The Ca' Foscari team consists of Simon Levis Sullam (Department of Humanities), Marco Li Calzi (Department of Management) and Massimo Warglien (team coordinator, Department of Management).

Warglien speaks of the creation of ODyCCEuS: "The project started in early December of 2015. Three of ODyCCEuS promoters were in Brussels concluding a European project. The Belgian capital had just revoked the curfew that had been put in place following the Bataclan massacre. In the evening, Brussels was spooky. No one was in the street. We speculated on how best to continue our business together, and it seemed natural for us to culminate with a project on the serious cultural and social biases that are tearing Europe. Access to a mass of textual material offered online, and through social media, has helped to focus our attention on the relationship between language and conflict."

In this way, ODyCCEuS was born with the aim of developing new scientific and IT instruments in order to read the relationship between culture, language and social conflict and to translate them into a platform that is accessible for all.

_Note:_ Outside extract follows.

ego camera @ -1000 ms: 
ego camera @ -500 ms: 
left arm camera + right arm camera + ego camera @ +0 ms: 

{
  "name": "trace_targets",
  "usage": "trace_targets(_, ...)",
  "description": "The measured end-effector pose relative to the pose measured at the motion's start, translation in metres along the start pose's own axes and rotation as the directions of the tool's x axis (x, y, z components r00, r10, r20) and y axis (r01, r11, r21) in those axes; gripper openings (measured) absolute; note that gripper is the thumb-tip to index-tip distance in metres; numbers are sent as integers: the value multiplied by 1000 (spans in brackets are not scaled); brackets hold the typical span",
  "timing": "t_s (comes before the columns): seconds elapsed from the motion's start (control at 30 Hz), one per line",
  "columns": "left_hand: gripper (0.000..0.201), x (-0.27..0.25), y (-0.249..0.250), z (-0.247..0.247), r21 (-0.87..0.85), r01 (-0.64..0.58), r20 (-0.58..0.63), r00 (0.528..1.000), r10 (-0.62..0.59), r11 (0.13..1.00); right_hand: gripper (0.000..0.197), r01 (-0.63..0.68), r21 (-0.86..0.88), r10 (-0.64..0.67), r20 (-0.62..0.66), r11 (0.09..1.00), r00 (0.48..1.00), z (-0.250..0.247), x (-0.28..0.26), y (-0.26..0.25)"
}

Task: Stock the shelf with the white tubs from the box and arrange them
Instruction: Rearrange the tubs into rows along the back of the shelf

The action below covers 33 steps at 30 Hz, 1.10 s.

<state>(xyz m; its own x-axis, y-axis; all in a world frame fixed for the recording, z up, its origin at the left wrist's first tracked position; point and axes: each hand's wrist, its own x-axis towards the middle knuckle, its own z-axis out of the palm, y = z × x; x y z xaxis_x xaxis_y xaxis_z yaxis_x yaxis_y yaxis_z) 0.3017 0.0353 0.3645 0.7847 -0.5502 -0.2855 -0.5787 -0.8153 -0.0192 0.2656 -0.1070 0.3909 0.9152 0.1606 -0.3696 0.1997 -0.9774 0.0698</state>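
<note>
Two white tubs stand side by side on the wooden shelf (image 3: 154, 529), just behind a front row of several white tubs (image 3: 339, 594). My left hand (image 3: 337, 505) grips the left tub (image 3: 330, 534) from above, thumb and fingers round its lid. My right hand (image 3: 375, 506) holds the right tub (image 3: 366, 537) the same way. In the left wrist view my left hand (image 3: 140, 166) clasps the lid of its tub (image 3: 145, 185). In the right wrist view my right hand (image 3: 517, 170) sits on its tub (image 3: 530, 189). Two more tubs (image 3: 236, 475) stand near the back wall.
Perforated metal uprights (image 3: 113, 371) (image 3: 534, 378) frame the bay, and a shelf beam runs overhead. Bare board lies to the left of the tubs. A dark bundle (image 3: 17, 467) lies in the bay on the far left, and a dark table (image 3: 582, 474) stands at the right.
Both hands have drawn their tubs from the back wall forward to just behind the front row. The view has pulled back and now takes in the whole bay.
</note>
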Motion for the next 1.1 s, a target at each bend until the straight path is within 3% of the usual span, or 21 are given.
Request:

The ultimate goal of ODyCCEuS is to be able, one day, to help identify (and perhaps even help to solve) a conflict before it results in acts of violence.

A network of well-known university research centers (University Pierre et Marie Curie, Paris Diderot University, Vrije Universiteit Brussel, University of Amsterdam, University of Leipzig) were added to the initial project (promoted by Ca' Foscari University of Venice, the Max Planck Institute in Leipzig and Chalmers University), in fields ranging from artificial intelligence to media studies, from geography to citizen science.